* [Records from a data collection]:
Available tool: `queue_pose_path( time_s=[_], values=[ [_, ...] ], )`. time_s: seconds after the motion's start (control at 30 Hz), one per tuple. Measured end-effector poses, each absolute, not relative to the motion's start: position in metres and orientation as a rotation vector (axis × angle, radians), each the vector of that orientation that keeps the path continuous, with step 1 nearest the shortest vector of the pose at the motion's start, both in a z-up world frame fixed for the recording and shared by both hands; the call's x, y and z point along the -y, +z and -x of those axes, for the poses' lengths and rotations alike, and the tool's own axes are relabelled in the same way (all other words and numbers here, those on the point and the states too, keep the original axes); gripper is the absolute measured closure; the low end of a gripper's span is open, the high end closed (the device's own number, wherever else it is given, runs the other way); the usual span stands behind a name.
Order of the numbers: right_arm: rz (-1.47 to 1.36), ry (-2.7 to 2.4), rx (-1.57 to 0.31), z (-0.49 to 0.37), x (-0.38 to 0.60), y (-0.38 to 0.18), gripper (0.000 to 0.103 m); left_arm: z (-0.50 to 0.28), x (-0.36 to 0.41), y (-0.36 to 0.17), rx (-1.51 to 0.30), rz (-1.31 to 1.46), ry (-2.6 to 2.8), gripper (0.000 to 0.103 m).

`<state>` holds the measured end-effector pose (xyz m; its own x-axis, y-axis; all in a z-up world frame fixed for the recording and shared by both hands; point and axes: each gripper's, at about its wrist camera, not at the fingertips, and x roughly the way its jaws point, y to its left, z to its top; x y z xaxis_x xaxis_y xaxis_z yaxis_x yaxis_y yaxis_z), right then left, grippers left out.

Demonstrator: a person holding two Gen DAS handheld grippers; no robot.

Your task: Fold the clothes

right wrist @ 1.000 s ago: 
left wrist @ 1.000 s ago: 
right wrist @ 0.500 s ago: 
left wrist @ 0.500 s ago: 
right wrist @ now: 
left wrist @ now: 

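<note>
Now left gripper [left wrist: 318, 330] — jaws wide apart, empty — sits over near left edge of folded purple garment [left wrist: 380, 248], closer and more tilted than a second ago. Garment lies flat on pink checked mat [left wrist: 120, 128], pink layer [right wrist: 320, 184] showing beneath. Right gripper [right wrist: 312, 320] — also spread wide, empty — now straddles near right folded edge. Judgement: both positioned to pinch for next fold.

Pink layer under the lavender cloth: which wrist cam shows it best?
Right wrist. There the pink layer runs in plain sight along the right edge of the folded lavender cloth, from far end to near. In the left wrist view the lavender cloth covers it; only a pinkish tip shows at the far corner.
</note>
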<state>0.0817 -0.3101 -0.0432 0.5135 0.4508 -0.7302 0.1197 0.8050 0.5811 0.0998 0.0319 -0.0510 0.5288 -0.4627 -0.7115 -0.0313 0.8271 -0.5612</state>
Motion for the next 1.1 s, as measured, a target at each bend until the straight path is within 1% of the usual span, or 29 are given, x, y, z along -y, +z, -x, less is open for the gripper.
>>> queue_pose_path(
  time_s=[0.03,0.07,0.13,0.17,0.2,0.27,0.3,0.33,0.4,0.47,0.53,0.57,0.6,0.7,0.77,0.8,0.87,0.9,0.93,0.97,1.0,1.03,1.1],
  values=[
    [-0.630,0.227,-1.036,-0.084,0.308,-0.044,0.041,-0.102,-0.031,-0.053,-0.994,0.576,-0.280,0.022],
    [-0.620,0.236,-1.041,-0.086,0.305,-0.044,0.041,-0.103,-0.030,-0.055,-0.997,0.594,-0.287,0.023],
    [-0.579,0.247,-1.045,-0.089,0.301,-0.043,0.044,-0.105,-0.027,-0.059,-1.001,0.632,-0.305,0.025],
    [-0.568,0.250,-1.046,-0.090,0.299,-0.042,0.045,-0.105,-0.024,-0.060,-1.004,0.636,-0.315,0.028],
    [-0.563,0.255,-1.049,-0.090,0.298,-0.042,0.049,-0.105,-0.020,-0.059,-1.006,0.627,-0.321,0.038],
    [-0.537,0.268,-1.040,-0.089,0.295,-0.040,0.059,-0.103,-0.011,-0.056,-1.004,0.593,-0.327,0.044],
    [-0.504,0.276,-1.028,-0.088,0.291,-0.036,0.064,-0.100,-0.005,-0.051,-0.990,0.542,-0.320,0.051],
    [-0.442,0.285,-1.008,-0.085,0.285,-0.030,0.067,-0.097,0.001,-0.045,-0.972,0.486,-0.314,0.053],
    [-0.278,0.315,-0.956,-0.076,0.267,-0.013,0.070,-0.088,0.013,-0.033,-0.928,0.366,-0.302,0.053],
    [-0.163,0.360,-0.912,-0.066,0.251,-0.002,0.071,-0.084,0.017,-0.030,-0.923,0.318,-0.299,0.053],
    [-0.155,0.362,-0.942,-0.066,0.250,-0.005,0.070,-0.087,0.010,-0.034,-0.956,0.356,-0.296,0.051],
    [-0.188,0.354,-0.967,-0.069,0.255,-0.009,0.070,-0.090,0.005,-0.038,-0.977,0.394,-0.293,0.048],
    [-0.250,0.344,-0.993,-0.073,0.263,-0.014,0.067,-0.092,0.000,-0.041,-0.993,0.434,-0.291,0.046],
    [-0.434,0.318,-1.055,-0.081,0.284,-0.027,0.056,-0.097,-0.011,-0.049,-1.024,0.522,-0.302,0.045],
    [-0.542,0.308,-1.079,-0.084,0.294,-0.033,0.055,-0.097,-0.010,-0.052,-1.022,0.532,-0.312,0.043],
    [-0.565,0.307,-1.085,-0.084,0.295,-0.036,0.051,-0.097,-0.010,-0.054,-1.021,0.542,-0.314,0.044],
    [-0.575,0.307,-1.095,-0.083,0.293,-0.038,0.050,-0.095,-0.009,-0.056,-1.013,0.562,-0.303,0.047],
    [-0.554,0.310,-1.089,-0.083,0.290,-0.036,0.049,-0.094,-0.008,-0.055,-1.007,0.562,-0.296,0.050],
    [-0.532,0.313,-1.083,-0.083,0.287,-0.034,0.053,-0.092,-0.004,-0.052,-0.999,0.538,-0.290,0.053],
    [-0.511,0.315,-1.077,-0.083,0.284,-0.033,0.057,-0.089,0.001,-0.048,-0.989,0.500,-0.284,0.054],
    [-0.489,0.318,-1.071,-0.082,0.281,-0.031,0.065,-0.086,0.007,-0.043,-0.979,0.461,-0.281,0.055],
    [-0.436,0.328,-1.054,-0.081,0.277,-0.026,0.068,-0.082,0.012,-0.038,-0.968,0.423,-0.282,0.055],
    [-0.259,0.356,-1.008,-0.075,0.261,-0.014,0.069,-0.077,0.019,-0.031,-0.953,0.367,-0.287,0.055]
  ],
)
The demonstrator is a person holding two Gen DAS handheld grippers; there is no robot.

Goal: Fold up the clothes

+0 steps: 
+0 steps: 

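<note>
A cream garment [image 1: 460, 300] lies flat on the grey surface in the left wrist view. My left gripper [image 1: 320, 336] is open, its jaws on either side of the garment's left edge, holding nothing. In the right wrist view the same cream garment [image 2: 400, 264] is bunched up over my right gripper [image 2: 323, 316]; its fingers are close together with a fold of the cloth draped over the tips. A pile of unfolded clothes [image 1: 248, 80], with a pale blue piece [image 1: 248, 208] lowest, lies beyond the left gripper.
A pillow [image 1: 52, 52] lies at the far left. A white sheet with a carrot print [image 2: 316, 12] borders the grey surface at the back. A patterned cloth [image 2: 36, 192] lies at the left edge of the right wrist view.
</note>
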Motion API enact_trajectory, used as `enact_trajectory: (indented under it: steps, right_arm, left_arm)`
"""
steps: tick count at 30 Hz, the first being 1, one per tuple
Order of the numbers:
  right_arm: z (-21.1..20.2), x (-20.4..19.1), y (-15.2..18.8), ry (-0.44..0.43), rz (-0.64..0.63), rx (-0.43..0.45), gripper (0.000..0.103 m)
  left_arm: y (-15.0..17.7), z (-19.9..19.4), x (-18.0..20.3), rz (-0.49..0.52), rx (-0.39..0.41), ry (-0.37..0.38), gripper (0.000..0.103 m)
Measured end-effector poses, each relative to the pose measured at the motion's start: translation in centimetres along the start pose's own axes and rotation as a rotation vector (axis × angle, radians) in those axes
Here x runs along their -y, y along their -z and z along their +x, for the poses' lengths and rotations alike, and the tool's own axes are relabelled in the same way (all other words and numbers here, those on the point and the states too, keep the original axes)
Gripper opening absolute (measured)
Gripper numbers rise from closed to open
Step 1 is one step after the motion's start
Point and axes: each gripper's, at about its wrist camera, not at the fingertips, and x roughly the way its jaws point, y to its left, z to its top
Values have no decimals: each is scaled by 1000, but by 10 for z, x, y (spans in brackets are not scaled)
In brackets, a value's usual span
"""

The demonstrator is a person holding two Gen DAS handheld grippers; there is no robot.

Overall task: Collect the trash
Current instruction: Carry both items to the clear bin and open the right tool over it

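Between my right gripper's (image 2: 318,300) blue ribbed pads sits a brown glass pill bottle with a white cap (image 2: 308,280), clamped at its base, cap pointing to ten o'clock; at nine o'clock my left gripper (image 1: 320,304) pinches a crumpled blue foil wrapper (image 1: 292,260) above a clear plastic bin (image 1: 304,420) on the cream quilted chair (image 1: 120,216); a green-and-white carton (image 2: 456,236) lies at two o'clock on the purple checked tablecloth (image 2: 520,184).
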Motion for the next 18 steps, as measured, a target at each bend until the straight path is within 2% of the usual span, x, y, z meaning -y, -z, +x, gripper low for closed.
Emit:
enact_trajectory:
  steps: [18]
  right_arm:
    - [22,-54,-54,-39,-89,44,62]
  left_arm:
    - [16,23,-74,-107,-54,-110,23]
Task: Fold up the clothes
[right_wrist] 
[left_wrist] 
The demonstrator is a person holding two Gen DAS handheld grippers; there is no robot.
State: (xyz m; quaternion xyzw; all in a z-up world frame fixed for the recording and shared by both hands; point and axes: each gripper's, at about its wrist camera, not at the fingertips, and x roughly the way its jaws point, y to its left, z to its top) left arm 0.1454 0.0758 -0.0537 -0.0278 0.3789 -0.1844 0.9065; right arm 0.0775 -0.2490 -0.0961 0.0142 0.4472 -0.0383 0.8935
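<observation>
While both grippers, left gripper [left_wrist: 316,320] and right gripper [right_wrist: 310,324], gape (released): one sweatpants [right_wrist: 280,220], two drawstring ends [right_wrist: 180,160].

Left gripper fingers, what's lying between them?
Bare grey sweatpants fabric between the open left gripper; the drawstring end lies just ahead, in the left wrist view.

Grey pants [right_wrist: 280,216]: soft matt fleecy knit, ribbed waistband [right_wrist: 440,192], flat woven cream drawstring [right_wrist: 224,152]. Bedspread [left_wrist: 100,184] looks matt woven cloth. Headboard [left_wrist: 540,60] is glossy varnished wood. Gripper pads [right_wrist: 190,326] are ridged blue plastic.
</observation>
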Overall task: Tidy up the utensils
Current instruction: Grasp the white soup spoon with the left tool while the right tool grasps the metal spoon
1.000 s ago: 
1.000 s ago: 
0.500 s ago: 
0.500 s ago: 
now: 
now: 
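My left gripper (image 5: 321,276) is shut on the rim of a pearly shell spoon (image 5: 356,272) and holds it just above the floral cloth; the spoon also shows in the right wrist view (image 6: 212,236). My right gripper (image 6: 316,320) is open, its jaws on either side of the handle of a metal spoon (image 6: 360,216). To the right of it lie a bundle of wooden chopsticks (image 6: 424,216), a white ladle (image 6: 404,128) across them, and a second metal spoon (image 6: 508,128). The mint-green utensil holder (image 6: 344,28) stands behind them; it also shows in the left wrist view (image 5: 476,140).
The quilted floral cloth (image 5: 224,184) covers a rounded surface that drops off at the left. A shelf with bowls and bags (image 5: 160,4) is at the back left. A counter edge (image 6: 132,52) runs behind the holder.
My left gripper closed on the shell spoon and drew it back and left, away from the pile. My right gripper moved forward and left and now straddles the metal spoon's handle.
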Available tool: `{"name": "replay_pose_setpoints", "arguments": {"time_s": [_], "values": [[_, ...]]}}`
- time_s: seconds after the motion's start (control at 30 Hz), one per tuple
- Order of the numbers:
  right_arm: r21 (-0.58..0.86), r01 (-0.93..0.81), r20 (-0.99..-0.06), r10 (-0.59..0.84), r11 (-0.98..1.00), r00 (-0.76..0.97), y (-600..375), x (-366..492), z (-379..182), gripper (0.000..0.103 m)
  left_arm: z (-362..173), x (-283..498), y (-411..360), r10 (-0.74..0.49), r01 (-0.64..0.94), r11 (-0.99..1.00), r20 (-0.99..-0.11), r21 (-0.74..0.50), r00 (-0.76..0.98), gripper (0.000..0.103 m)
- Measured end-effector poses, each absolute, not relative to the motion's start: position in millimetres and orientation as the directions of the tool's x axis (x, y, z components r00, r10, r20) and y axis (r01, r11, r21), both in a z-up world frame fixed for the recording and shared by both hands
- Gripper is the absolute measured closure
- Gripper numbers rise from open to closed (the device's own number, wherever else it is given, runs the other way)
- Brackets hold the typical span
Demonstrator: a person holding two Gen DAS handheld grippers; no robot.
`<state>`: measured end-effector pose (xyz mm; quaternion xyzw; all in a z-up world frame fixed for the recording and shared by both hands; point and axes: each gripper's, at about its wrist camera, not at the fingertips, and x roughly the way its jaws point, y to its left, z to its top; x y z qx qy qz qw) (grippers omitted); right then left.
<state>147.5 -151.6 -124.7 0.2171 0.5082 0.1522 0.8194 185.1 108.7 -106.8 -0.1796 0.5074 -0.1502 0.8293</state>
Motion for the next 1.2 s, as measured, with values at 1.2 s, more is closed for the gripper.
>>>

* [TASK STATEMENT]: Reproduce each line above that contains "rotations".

* [SOLUTION]:
Available tool: `queue_pose_path( time_s=[_], values=[ [_, ...] ], )`. time_s: seconds after the motion's start (control at 30 Hz), one per tuple. Measured end-effector poses, each absolute, not relative to the motion's start: position in metres and orientation as a rotation vector (axis × angle, radians), each the vector of that orientation that keeps the path continuous, with step 1 nearest the shortest vector of the pose at the motion's start, both in a z-up world frame fixed for the recording and shared by both hands; the call's x, y and z point along the -y, +z and -x of those axes, for the poses' lengths and rotations alike, and the tool's own axes are relabelled in the same way (all other words and numbers here, those on the point and the states too, keep the original axes); gripper is the absolute measured closure; the low end of a gripper's span is open, the high end closed (the device's own number, wherever else it is given, runs the other way); the usual span stands behind a name.
Here x runs along their -y, y along their -z and z along their +x, for the poses' lengths and rotations alike, and the tool's own axes are relabelled in the same way (all other words and numbers here, those on the point and the states too, keep the original axes)

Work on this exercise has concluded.